A New Calcium Channel Antagonist, Lomerizine, Alleviates Secondary Retinal Ganglion Cell Death After Optic Nerve Injury in the Rat

Abstract

Purpose: We investigated whether lomerizine, a new diphenylmethylpiperazine calcium channel blocker, exerted a neuroprotective effect on axonal or retinal damage induced by optic nerve injury in the rat. Methods: A partial crush lesion was inflicted unilaterally on the optic nerve, 2 mm behind the globe, in adult Wistar albino rats. Animals were treated with the vehicle, 10 or 30 mg/kg lomerizine. Each solution was given orally twice daily for 4 weeks.
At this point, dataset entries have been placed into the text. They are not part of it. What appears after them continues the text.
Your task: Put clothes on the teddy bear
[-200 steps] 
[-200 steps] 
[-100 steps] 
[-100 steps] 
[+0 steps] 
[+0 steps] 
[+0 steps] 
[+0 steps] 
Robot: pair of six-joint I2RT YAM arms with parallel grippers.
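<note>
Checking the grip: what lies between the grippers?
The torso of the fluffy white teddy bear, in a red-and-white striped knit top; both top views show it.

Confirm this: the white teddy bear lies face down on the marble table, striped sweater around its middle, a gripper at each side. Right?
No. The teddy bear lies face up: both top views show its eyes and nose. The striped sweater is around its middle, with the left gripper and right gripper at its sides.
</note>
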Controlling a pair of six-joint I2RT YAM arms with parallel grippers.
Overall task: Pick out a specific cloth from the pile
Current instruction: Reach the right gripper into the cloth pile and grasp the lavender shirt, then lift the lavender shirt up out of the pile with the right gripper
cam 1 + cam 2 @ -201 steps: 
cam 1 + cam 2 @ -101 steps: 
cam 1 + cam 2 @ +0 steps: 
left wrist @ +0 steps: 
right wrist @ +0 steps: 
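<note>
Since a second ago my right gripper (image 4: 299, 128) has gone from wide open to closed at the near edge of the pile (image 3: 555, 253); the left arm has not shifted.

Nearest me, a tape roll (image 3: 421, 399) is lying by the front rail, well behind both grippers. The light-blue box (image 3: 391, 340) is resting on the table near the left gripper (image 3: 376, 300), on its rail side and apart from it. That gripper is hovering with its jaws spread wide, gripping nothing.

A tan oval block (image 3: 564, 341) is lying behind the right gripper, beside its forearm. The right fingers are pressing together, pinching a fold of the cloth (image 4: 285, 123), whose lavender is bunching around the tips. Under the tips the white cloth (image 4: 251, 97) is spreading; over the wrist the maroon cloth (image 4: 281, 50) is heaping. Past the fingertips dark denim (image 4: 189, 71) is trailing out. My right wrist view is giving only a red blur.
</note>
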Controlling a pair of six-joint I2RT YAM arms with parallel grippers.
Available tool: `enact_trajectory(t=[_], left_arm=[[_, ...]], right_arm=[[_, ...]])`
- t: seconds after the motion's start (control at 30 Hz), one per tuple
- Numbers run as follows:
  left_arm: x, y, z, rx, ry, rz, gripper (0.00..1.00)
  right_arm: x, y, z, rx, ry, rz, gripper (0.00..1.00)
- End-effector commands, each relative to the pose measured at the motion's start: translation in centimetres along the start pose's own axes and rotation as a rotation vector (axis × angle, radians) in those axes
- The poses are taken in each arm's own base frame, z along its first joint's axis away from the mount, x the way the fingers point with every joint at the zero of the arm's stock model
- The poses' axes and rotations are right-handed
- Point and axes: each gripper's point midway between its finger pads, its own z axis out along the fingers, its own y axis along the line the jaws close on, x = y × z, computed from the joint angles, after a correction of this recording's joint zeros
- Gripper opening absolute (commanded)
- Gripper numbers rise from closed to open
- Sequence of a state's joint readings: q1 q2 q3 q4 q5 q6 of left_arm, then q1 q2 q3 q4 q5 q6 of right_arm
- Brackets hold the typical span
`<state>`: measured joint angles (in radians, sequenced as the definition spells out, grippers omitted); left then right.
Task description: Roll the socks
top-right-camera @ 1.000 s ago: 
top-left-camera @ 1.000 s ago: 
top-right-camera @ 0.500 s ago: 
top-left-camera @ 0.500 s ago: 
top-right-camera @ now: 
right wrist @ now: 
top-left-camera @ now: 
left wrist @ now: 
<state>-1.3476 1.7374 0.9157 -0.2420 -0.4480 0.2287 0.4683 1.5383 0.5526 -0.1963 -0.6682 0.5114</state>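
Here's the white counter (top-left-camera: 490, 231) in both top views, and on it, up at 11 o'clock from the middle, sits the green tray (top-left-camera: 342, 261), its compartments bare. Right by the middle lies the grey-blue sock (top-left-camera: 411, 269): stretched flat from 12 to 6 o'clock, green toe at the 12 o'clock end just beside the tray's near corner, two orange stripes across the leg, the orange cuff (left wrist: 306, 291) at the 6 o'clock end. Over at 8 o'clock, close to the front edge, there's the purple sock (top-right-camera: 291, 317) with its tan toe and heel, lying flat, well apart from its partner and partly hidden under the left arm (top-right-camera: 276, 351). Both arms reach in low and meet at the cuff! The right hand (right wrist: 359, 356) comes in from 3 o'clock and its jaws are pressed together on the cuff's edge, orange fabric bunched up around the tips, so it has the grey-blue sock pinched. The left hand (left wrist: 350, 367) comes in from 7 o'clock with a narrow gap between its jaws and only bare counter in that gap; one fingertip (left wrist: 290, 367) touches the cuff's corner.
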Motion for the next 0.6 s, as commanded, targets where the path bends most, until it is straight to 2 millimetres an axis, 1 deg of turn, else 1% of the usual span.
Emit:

One week before euthanization, Fluoro-Gold (FG) was injected into both superior colliculi to retrogradely label surviving retinal ganglion cells (RGCs). Approximately 1 month after the optic nerve injury, the retinal damage was assessed morphologically, and the optic nerve axons surrounding the initial lesion were examined histologically. Results: The mean RGC density in the control group decreased to 65.9 ± 1.32% of the contralateral eye, whereas the systemic application of 10 or 30 mg/kg of lomerizine significantly enhanced the RGC survival to 88.1 ± 0.38% and 89.8 ± 0.28%, respectively. Histological examination of damaged axons revealed no significant enhancement of the density or total number of axons of the retinal ganglion cells in the lomerizine-treated group. The crush force we employed caused no significant morphological differences in the retinal layers between the sham-operated animals and the animals from the experimental groups. Conclusions: Our findings suggest that lomerizine alleviates secondary degeneration of RGCs induced by an optic nerve crush injury in the rat, presumably by improving the impaired axoplasmic flow.